To do -
Repeat verbatim what the listing holds, but not its pictures.

Raw data -
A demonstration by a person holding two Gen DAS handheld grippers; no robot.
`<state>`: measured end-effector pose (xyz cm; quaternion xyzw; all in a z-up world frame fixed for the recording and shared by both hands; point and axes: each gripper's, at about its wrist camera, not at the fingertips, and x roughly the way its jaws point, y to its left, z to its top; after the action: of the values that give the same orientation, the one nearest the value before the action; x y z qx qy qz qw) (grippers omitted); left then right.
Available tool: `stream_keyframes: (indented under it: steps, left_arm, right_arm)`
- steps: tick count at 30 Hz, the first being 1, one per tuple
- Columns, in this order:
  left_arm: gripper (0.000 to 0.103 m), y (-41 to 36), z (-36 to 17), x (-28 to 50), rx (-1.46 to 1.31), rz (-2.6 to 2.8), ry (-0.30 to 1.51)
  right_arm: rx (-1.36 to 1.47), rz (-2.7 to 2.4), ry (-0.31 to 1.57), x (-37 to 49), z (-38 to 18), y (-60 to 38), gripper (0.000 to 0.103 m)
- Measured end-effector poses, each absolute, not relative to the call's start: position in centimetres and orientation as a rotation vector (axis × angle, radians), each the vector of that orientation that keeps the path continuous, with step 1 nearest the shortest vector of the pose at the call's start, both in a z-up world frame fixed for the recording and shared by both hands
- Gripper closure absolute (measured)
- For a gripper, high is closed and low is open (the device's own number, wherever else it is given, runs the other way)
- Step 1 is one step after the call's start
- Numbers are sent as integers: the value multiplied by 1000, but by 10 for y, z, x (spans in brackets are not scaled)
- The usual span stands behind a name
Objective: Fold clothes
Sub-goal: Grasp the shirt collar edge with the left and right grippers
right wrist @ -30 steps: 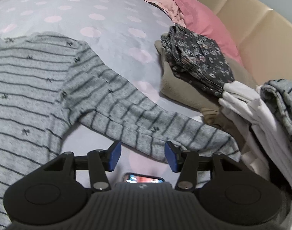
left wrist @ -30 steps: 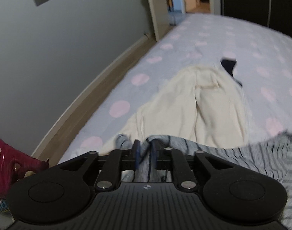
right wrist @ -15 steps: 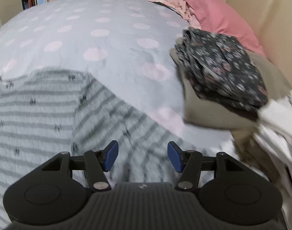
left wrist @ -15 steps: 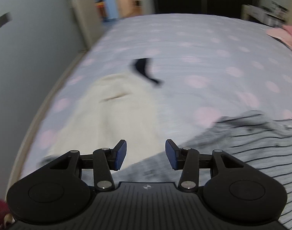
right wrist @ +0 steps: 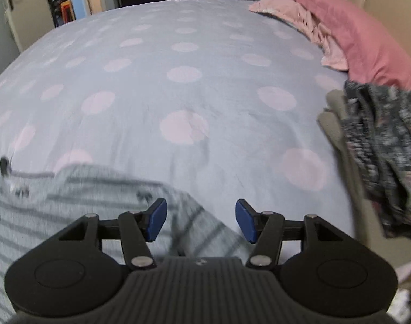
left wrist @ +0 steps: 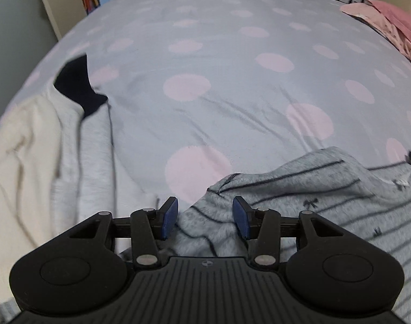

Exercise answer -
A demonstration by a person holding two Gen DAS handheld grippers; no robot.
`<state>`: measured end-effector pose (xyz cm; quaternion xyzw; all in a z-up world frame fixed for the recording and shared by both hands; point and axes: each gripper's, at about its wrist camera, not at the fingertips, and x roughly the way its jaws point, y to its left, z to its top; after the action: of the values that give the same orientation, the one nearest the value before the action; x y z qx qy qz qw) (grippers omitted); left then right.
Available tool: `stream_keyframes: (indented under it: steps, left_arm, right_arm)`
- steps: tick count at 30 Hz, the first being 1, one per tuple
- Columns, in this order:
  left_arm: gripper (0.000 to 0.103 m), y (-41 to 36), z (-36 to 17), x (-28 to 50), rx (-1.46 to 1.31), rz (-2.6 to 2.8), ry (-0.30 to 1.51)
  right_arm: rx (-1.36 to 1.47), rz (-2.7 to 2.4), ry (-0.31 to 1.57), x (-37 to 49), z (-38 to 18), y (-60 to 38), gripper (0.000 to 0.103 m)
- Measured end-effector poses, each absolute, not relative to the call's start: position in centimetres and orientation as a rotation vector (axis × angle, radians), each the vector of that orientation that keeps the path continuous, with step 1 nearest the shortest vector of the pose at the call's start, both in a z-up world frame fixed for the recording and shared by both hands
- Gripper closure absolute (measured)
- For a gripper, high is closed and low is open (the device's own number, wherever else it is given, runs the other way)
- Step 1 is one step after the call's start
- Numbers are sent as integers: the value multiplied by 1000, but by 10 for y, z, x (spans in brackets are not scaled)
- The usual span stands behind a name
Objective: Fold clothes
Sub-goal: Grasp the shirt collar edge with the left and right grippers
right wrist @ -30 steps: 
left wrist @ -30 steps: 
right wrist @ -15 steps: 
left wrist @ -15 steps: 
right wrist @ +0 steps: 
left wrist @ +0 steps: 

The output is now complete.